What you will build
This walkthrough shows how to build a realistic first journey in Custory. We will use a common startup scenario: trial to paid That journey is usually specific enough to be useful and important enough to matter quickly.Why this gives teams value fast
A strong first journey gives your team one place to answer the questions that usually stay scattered:- where customers lose momentum
- what evidence supports that belief
- what deserves attention first
- whether the change improved the outcome you care about
When this walkthrough is the right fit
Use this walkthrough if:- you are new to customer journey mapping
- your team just signed up for Custory
- trial conversion or activation feels unclear
- you want one concrete example before mapping other journeys
Before you start
You do not need a finished map. You do need:- one flow worth tracking
- one person who will keep it current
- enough evidence to make a rough first pass
Add screenshot of the journey editor with stages, steps, and item creation entry point here
Build the journey step by step
Define the job of the journey
Before you create anything, write down what decision this journey should help your team make. Example:
We want to understand where trial users lose momentum before they become paying customers.Open the starting draft in the editor
Start from the AI-imported draft, template, or blank journey you chose during Quickstart. The job here is no longer setup. The job is to shape the journey into something the team can actually use.
Add the major stages
Keep the first structure simple and readable so the team can react to it quickly.
Add specific customer steps
Write the moments from the customer’s point of view instead of using internal team labels.
Add the first useful items
Turn the map into something the team can use by attaching touchpoints, insights, opportunities, solutions, and metrics.
Add the major stages
Keep the first structure simple. A good stage set for this journey might be:- Discovery
- Evaluation
- Trial signup
- Setup
- First value
- Upgrade decision
Add specific customer steps
Inside each stage, add the moments that matter. Examples:Discovery
- Customer hears about Custory from a peer
- Customer visits the website
Evaluation
- Customer reads the pricing page
- Customer compares plans
Trial signup
- Customer starts a trial
- Customer confirms email
Setup
- Customer creates workspace
- Customer connects Slack
- Customer invites teammate
First value
- Customer maps the first journey
- Customer adds the first evidence
Upgrade decision
- Customer reviews value with the team
- Customer chooses whether to pay
Add the first useful items
Now turn the map into something the team can use.

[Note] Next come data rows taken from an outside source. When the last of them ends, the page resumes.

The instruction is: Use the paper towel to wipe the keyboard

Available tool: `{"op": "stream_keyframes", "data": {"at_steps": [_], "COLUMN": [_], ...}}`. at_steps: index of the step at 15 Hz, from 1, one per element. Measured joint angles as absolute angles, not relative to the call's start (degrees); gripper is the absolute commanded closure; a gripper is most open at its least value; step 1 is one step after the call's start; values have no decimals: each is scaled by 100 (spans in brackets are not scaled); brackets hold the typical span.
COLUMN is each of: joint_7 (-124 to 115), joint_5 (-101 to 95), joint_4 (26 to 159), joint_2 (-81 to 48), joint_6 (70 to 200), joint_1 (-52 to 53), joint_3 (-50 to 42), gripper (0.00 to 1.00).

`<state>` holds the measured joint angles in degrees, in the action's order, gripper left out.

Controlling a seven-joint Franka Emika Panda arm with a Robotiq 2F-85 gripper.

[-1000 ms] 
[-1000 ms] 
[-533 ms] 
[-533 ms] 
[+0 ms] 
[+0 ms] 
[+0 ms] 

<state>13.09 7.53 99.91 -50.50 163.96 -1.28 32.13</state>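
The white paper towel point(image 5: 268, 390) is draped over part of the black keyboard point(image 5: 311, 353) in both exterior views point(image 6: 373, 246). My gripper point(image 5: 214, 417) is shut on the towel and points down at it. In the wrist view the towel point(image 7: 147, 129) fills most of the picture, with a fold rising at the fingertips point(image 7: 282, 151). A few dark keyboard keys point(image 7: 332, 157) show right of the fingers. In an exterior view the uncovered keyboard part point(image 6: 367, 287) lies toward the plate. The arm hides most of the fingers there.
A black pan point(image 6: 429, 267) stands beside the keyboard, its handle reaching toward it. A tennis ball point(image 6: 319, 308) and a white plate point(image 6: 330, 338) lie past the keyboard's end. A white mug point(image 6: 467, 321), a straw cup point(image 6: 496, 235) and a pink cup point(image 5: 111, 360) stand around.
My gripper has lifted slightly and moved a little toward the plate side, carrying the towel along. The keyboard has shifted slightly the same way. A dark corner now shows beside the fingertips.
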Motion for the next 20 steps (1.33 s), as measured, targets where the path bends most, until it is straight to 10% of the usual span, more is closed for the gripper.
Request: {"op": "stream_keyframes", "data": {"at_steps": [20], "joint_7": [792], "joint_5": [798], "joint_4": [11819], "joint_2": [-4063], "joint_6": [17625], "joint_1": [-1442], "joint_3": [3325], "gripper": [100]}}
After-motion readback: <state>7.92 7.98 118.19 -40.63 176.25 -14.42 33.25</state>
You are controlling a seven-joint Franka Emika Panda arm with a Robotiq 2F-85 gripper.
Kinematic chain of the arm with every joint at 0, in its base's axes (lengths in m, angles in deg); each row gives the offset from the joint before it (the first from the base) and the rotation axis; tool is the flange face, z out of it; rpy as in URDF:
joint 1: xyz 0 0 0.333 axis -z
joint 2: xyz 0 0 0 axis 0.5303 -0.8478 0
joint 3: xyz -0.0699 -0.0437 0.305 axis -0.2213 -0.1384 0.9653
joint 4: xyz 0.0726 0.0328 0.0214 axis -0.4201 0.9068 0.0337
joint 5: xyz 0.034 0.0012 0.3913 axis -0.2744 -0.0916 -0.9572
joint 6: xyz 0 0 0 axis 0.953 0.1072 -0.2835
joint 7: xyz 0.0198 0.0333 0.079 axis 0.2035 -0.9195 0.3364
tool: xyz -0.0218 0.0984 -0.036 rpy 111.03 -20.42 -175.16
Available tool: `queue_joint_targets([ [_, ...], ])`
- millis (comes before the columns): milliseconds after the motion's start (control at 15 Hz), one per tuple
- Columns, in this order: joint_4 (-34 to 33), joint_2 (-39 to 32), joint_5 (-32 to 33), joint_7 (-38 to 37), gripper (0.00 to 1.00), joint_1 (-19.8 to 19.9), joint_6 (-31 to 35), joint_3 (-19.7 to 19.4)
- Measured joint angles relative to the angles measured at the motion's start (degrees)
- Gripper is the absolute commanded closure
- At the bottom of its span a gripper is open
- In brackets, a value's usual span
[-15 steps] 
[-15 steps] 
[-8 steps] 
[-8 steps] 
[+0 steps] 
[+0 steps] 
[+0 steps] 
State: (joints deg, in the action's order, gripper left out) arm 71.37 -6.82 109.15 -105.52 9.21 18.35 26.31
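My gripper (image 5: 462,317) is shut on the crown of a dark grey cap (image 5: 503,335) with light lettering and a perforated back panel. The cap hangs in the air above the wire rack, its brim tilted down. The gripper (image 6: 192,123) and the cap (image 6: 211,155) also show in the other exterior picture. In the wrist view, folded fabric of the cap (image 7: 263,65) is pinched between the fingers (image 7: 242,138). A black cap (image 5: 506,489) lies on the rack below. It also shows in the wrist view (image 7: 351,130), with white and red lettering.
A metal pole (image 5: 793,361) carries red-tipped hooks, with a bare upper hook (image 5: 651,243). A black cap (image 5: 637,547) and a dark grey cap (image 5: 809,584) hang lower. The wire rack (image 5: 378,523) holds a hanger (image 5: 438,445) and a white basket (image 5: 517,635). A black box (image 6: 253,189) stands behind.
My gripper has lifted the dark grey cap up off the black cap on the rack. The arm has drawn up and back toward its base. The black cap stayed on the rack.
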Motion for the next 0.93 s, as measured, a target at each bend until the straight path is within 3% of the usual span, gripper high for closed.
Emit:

Add a few high-signal items:Touchpoints
- Pricing page
- Trial signup form
- Slack connection flow
- Invite email
Insights
- Founders understand the value proposition but not what to map first
- Non-technical admins stall before the first integration
- Teams that invite a teammate in the first session are more likely to continue
Opportunities
- Reduce uncertainty before trial signup
- Shorten time to first mapped journey
- Make team invite feel safer and clearer
Solutions
- Add a stronger quickstart checklist
- Rewrite setup guidance
- Improve invite copy
Metrics
- Trial-to-paid conversion
- Median time to first journey created
- Invite completion rate
Link the evidence
Connect items so the logic stays visible. Example chain:- Touchpoint: pricing page
- Insight: plan differences feel unclear to smaller teams
- Opportunity: reduce pricing confusion before signup
- Solution: simplify the comparison section
- Metric: trial signup conversion
Invite the smallest useful group
For the first journey, invite only the people who will actually maintain it. By this point, the map should already be understandable enough that an editor can open it and know what flow it covers. Good first editors:- founder or product lead
- support lead
- one engineering or product partner
Review it in a real meeting
The journey becomes valuable when the team uses it. A good first review looks like this:- Walk the journey from left to right
- Ask where the biggest friction appears
- Check which points have real evidence
- Turn one or two important insights into opportunities
- Decide one next action
From mapping to shipping
Once the journey has clear steps, a few strong items, and enough evidence to support a decision, use it to choose the first problem worth acting on. Read From mapping to shipping for the full workflow.Avoid these traps
Starting with every lifecycle stage
Starting with every lifecycle stage
Map one important flow first. A focused first journey is much more likely to lead to an early win.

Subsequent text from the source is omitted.